The church forests in Ethiopia are small fragments of forest surrounding Ethiopian Orthodox Tewahedo Churches. Northern Ethiopia was once covered in forests, but due to deforestation for agriculture, only about 4% of the original forested lands remain. Church leaders have long held the belief that a church needs to be surrounded by a forest, and these sacred forests have been tended for some 1,500 years. Aerial photographs of church forests show them as small verdant islands surrounded by vast areas of tilled lands and pasture. There are around 35,000 individual church forests in the region, ranging in size from 3 ha to 300 ha, with the average around 5 ha. It is estimated that these church forests represent the bulk of the remaining forested land in the Ethiopian Highlands.

==At risk==

The isolated forests have been dwindling in size due to edge effects through encroachment by the surrounding agriculture, both from the grazing of cattle that would shelter and feed in the forests, as well as encroaching tilling of fields. The outermost trees of these islands of forest were found to be stressed and dying.
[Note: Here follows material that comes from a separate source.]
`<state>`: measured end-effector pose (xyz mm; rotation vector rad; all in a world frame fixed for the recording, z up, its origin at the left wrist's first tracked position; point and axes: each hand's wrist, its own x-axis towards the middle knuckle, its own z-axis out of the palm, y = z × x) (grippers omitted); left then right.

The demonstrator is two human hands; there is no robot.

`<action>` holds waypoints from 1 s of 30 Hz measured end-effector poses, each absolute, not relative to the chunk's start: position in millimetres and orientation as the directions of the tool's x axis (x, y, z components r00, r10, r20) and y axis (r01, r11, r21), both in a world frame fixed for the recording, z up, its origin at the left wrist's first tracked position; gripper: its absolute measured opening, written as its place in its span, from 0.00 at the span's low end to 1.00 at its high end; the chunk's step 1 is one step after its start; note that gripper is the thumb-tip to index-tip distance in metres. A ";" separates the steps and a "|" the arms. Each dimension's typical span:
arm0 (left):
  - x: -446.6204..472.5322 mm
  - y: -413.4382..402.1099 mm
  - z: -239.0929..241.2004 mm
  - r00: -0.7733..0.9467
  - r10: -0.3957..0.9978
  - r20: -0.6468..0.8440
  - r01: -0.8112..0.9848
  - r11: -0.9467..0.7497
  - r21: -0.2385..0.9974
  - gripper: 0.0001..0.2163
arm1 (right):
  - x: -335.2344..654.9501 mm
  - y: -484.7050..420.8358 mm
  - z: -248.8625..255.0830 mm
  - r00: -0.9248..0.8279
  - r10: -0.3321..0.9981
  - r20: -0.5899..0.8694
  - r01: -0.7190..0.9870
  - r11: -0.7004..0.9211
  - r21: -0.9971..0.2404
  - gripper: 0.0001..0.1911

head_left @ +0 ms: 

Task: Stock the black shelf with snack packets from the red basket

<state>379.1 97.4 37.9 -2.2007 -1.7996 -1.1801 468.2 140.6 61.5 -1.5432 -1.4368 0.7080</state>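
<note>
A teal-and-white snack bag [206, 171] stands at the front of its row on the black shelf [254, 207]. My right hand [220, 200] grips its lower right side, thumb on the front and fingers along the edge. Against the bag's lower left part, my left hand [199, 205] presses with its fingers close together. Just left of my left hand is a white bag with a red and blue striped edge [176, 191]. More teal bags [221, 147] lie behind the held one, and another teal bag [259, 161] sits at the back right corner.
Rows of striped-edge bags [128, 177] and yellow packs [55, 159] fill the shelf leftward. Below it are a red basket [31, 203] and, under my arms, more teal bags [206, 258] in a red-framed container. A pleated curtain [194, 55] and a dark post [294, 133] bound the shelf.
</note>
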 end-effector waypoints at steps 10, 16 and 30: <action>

Forest ecologist Dr. Alemayehu Wassie and conservation scientist Meg Lowman were alarmed at the rate at which the church forests were shrinking. If reforestation would ever be likely in the future, they needed to help conserve and increase these last remaining forests which are the natural seed banks for local genetic diversity of tree species.

==Conservation efforts==

Studies were conducted and it was found almost no new growth of tree species occurred in areas where cattle were allowed to graze, as the cattle would eat all the young seedlings that germinated. Similarly, human incursions into the forest creating pathways at random, also stressed the church forests. Researchers found that church forests that were surrounded by walls — a rare occurrence — had a higher density and variety of seedlings than forests without walls, "because it likely reduced access to the forests by grazers and directed human visitors to trails."

Working with the religious leaders, it was decided to exclude cattle by building dry stone walls around the forests. Entry gates were included and people were allowed in and out through established pathways. The dry stone walls were similar in construction to the walls of the inner churchyard. Locals helped collect stones from their fields, which in turn helped their crops by removing the rocks from the fields, and also helped to build walls around their local church forests.
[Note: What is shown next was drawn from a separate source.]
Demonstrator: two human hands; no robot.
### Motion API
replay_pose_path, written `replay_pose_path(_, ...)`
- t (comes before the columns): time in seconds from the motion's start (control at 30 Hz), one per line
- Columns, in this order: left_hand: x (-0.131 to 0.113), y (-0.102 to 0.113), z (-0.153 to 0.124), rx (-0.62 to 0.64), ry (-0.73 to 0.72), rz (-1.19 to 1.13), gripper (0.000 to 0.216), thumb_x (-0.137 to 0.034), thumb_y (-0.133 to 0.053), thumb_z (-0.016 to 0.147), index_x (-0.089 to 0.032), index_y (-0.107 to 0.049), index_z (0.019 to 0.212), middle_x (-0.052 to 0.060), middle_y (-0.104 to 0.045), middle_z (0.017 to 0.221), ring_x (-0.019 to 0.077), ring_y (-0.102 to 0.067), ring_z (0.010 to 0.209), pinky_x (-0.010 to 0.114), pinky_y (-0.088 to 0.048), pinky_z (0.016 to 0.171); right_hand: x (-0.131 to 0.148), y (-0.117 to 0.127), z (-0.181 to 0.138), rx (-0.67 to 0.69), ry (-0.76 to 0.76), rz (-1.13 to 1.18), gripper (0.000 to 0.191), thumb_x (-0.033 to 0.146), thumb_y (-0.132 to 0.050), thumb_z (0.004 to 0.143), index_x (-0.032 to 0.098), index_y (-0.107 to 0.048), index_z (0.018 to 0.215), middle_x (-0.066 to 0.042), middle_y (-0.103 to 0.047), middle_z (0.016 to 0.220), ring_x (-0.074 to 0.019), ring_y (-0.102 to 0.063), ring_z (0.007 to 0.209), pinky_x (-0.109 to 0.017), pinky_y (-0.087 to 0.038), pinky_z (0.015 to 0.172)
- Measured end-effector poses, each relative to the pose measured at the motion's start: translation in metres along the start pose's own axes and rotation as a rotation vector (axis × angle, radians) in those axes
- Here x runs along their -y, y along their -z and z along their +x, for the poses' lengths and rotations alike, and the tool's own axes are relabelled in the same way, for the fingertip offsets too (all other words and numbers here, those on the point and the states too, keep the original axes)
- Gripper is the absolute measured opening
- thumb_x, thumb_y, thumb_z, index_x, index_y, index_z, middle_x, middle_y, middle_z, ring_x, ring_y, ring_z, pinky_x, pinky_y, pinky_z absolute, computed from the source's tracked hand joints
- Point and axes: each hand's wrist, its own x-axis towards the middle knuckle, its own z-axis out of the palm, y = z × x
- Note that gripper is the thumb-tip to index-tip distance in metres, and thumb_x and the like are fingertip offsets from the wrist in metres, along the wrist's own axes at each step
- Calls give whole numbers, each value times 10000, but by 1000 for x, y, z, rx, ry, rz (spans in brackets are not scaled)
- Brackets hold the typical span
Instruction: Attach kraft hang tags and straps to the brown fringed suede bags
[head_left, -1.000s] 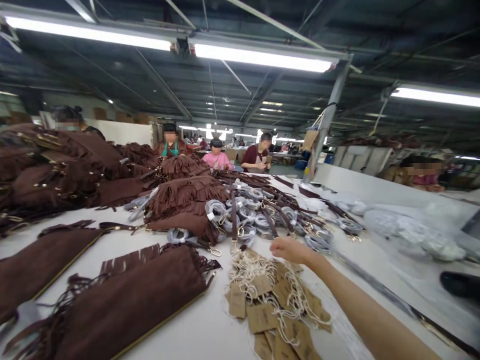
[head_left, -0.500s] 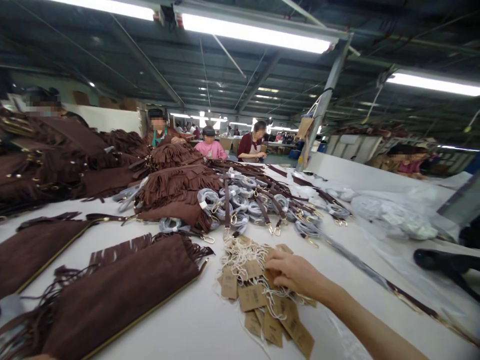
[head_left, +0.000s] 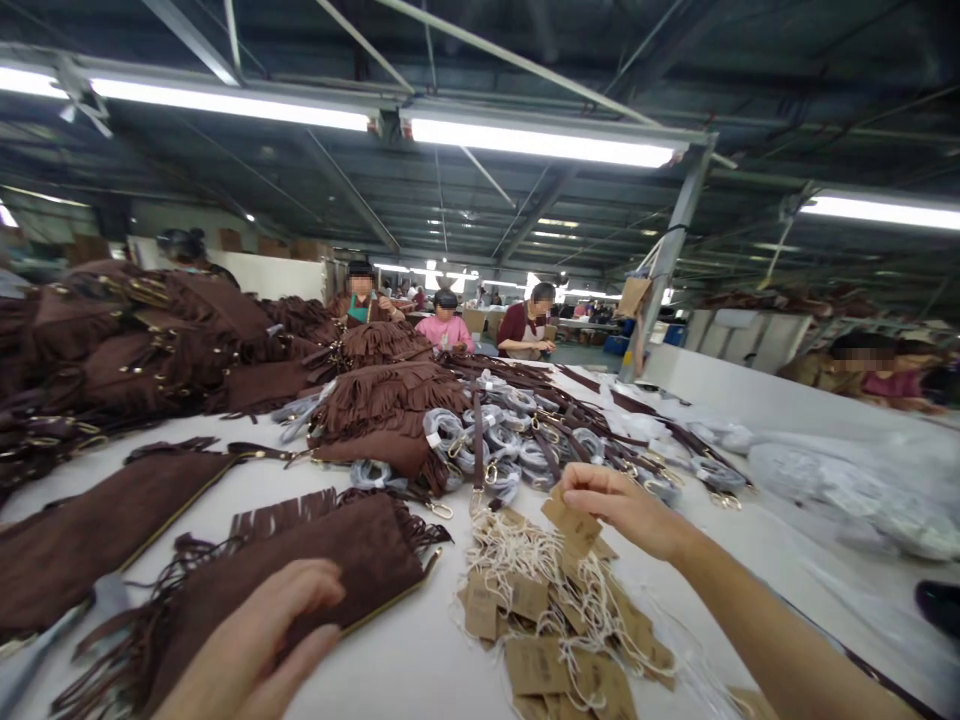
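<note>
Your right hand (head_left: 628,508) pinches one brown tag (head_left: 574,527) between thumb and fingers, holding it tilted at the far right edge of the tag pile (head_left: 536,660). Your left hand (head_left: 251,632) is over the near bag (head_left: 367,550), its thumb and fingers apart and nothing between them; you cannot tell from this view whether it touches the cloth.

That bag lies flat on the white table (head_left: 420,650), left of the tag pile, with its fringe to the far side and its zip edge towards you. A second bag (head_left: 142,500) lies beyond it to the left. The tags lie overlapping at odd angles, their white strings (head_left: 525,540) tangled across them.

Just behind the pile, you have straps (head_left: 478,440) with gold clips among grey wrapped coils (head_left: 499,430). Next to these, on the left, sits a fringed stack (head_left: 386,400), and a bigger brown heap (head_left: 142,340) rises further left. Clear plastic (head_left: 832,470) lies crumpled at the right. Across the table, a person in pink (head_left: 444,332) sits near another in dark red (head_left: 517,330).
</note>
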Motion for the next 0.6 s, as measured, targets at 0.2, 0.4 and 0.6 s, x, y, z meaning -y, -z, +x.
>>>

The religious significance of the forest is equalled by its ecological functions. These sacred oases raise water tables, lower temperature, block destructive winds and are home to yield-boosting pollinators essential to surrounding agriculture.

Birds, bees, monkeys, caracals and other wildlife were found to have returned to the church forests. Tree seeds were germinating and seedlings growing. In some cases they built the walls beyond the perimeter of the forest to extend the size of the forest.